Looking at the amount of metal that now lived in her legs was stockily a lot. She didn't realise, just how much of her body was now made of metal.

"I am not sure what happened, but you are very lucky to even have legs, Jade. You had multiple infections throughout your time in a coma and we considered amputation of both legs. It would have been a full leg amputation because there was so much damage. Your body was rejecting the metal and even now there is the worry that your body still might reject it." Jade looked down at her lap and wondered if it would have been better if she lost both her legs.

"However, there is also a chance your body may repair itself, but it is hard to tell because it is such early stages." Jade nodded her head in understanding and tuned out for the rest of the appointment as her father and doctor discussed the next stage in her recovery.

Jade wasn't sure how she felt. She knew she should be happy to be alive, but there was also a part of her that wished she had just died. To avoid all this pain both physical and mental she felt on a day-to-day basis. The guilt that was eating her up inside that she wasn't able to save everyone. She didn't know how anyone else was doing, but she knew 100% with everything in her heart that Taylor was not coming back. That she didn't have a dream that what she saw yesterday was real and it was killing her she couldn't save him. That he felt the need to give up his own life for her's.

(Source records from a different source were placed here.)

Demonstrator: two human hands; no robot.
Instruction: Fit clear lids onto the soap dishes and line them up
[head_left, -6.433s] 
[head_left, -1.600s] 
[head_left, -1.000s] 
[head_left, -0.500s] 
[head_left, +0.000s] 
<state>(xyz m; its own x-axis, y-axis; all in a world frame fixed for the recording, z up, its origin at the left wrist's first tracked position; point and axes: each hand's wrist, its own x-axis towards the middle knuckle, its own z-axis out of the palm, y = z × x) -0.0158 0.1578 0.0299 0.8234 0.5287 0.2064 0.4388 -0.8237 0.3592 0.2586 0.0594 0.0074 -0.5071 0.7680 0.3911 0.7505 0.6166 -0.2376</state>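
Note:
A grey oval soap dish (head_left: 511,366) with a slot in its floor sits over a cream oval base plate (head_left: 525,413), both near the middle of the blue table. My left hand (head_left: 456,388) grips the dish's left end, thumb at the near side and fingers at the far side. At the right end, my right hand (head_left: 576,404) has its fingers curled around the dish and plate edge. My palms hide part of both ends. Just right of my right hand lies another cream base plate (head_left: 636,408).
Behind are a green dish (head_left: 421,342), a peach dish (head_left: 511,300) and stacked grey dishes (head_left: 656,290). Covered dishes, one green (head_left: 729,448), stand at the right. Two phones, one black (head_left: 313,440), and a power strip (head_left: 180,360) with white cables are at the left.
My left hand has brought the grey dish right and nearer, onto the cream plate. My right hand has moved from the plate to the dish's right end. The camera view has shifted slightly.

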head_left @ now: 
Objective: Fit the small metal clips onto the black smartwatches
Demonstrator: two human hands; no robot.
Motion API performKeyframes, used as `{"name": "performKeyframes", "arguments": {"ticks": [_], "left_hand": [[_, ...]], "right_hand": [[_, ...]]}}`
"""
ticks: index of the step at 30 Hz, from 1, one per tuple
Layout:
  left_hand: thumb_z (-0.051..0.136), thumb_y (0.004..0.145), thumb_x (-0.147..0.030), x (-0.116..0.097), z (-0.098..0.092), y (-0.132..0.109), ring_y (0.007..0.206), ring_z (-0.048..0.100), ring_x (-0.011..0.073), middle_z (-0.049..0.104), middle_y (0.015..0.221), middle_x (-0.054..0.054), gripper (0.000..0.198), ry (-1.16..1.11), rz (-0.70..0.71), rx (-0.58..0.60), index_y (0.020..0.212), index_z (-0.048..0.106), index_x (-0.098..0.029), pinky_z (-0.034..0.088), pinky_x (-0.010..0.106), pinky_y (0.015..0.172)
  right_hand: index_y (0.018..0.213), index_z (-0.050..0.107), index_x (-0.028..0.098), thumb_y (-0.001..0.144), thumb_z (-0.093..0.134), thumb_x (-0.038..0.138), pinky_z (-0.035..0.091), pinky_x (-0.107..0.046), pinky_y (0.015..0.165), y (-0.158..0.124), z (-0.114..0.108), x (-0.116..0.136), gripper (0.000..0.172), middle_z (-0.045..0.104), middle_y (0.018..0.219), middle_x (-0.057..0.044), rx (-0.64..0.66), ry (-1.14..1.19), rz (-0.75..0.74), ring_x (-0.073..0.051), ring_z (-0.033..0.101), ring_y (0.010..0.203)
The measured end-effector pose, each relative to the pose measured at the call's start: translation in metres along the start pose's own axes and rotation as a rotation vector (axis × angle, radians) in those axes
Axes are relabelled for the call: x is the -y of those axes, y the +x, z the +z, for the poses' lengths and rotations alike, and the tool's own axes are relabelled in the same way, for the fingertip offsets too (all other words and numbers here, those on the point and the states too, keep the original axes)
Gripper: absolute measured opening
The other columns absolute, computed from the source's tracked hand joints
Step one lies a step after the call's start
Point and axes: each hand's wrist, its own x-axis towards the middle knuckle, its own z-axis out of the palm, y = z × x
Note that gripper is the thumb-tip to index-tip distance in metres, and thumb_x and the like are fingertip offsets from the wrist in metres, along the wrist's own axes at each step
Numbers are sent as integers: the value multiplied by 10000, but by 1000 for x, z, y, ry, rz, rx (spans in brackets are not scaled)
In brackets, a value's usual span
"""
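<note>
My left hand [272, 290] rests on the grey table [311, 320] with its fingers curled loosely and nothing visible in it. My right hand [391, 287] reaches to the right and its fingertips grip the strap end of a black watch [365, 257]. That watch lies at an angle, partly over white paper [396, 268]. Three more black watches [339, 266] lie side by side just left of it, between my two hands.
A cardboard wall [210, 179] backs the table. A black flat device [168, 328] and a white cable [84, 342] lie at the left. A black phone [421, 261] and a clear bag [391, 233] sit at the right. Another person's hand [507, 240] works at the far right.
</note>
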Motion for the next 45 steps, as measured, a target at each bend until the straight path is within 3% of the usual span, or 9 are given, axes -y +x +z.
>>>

"Jade." She hummed and looked towards her father and doctor. "Did you have any other questions, Jade?" She shook her head and her father stood up. And said his thanks and pushed Jade out. She was silent the whole trip back to the car and when her father helped her into the seat, they sat in the car park for some time.

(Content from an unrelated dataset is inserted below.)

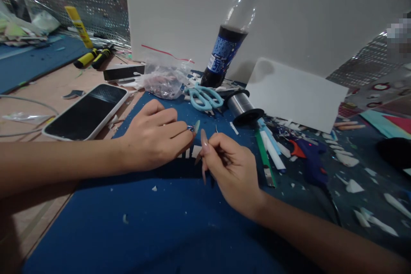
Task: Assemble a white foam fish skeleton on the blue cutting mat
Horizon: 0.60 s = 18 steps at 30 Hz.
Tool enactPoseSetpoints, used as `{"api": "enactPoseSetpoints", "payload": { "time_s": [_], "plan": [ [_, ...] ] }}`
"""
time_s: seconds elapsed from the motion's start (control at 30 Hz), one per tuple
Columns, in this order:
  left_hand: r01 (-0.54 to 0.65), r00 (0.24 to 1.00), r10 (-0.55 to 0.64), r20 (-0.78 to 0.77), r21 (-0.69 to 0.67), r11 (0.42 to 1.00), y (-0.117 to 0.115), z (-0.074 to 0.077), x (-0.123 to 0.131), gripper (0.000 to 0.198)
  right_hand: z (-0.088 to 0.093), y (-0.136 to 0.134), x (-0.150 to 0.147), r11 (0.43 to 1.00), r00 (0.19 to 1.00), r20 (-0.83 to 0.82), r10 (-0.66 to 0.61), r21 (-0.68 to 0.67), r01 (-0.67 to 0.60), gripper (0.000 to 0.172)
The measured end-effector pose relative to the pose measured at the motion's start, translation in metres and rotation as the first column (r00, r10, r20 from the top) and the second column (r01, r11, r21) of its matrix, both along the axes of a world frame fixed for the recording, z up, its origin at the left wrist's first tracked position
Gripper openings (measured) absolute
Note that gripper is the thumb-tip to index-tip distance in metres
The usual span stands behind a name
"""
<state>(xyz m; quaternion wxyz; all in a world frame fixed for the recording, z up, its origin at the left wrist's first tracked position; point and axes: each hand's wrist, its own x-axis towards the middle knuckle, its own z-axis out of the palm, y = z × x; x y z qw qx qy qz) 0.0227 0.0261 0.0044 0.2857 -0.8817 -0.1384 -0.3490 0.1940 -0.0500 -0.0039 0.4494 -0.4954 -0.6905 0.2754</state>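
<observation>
My left hand [159, 135] is closed, back of the hand up, over the blue mat [154, 218]. At its fingertips shows a small glittery bit [191, 128] that is too small to name. My right hand [236, 167] faces it, thumb and fingers pinched together, long nails pointing left. What the right fingers hold, if anything, is hidden. A short curved strand [216, 129] stands just above the right fingers. Small white pieces [196, 151] lie behind and below the two hands. Nearest beyond them are light blue scissors [205, 97] and a spool of clear line [240, 106].
A phone [86, 113] lies left. Behind stand a part-filled cola bottle [226, 38] and a plastic bag [165, 77]. To the right are a green-edged cutter-like strip [265, 154], a glue gun [310, 160] with its cord, a white board [295, 94] and scattered white scraps [353, 186].
</observation>
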Motion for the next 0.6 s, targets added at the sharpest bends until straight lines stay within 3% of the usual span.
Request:
{"api": "enactPoseSetpoints", "payload": {
  "time_s": [0.6],
  "plan": [
    [-0.005,1.000,0.005,-0.002,0.027,1.000,-0.0021,-0.0003,-0.0005,0.032,0.0005,0.0001,0.0008,1.000,0.997,0.076,-0.013,0.029,0.011,0.027]
  ]
}}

"Jade, you don't have to do this." Her father said, but she needed to do this otherwise the guilt would eat away her insides until there was nothing left.

"I need to please." So, her father agreed and started the car. It was a silent trip but, not uncomfortable, each was lost in their own thought as they drove through Sydney. Traffic wasn't bad, so they arrived a little earlier than Jade intended.

She looked up at the single-story house and wondered if this was the right thing to do. Her heart was pounding in her chest as she saw a man walk out the house Jade nodded towards her father who opened the door and grabbed Jade's chair out. She saw the man stop what he was doing and watched as his face crumpled with loss and grief as she wheeled herself around the side of the car, so he could see who it was.

"Thanks, Dad. I'll call you when I am done." Her father placed a gentle, firm hand on her shoulder as she pushed herself over to the man who was still standing where he was.

"Hello, Mr Taylor. I was wondering if I could speak to you and your wife."